Let's consider a matrix $X \in M\left(2, \mathbb{R}\right)$. It's a well-known result that if $\lambda$ is an eigenvalue of $X$, then $\exp\left(\lambda\right)$ is an eigenvalue of $\exp\left(X \right)$.
But does it hold the other way round?
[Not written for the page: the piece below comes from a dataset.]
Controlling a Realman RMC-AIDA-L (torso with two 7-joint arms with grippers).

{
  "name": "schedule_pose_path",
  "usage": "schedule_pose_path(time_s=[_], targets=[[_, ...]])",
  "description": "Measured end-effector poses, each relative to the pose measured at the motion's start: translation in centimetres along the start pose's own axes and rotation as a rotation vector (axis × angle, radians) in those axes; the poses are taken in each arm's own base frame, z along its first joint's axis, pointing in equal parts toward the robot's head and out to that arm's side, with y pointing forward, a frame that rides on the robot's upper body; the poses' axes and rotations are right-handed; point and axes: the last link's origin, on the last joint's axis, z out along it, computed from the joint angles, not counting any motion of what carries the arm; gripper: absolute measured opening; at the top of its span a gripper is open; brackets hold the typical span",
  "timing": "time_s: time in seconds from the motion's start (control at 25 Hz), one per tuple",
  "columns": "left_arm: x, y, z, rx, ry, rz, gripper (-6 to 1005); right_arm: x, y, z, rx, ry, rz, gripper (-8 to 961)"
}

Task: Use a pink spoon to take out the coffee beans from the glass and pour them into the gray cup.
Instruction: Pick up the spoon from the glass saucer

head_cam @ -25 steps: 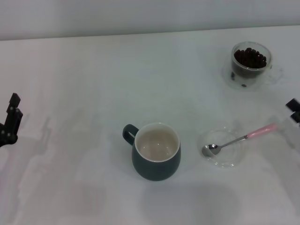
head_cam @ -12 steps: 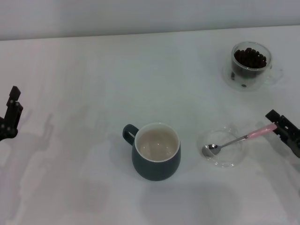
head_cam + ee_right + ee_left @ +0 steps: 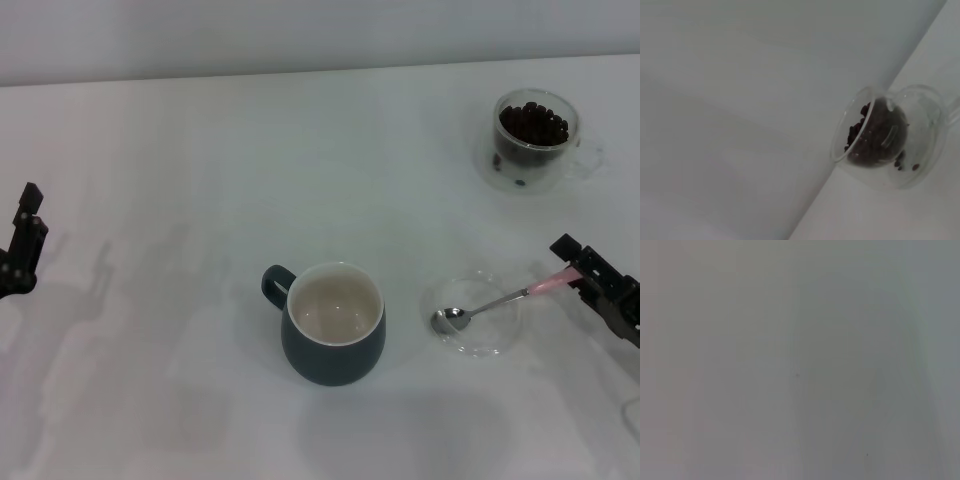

More precisely, my question is as follows: is we know eigenvalues of $\exp\left(X\right)$, then what can we say about eigenvalues of $X$? Does existence of eigenvalues of $\exp\left(X\right)$ even guarantee existence of (real) eigenvalues of $X$?
What's true is that if $\mu$ is an eigenvalue of $\exp(X)$, then there is some eigenvalue $\lambda$ of $X$ such that $\mu = \exp(\lambda)$; equivalently, every eigenvalue of $\exp(X)$ is of the form $\exp(\lambda)$ for some $\lambda$ which is an eigenvalue of $X$, or equivalently again, if $\mu$ is an eigenvalue of $\exp(X)$ then $\log(\mu)$ is an eigenvalue of $X$ for one of the possible values of $\log(\mu)$.
You don't get any control over which of the possible values of $\log(\mu)$ occur, except that if $X$ is real then its non-real eigenvalues must come in complex conjugate pairs. For example, suppose
$$X = \left[ \begin{array}{cc} 0 & 2 \pi \\ - 2 \pi & 0 \end{array} \right]$$
which has eigenvalues $\pm 2 \pi i$. Then $\exp(X)$ has eigenvalues $\exp(\pm 2 \pi i) = 1$, and in fact I invite you to compute that $\exp(X) = 1$ is just the identity matrix. So $\exp(X)$ having real eigenvalues does not imply that $X$ has real eigenvalues.
Everything I've said generalizes to $n \times n$ matrices (at least).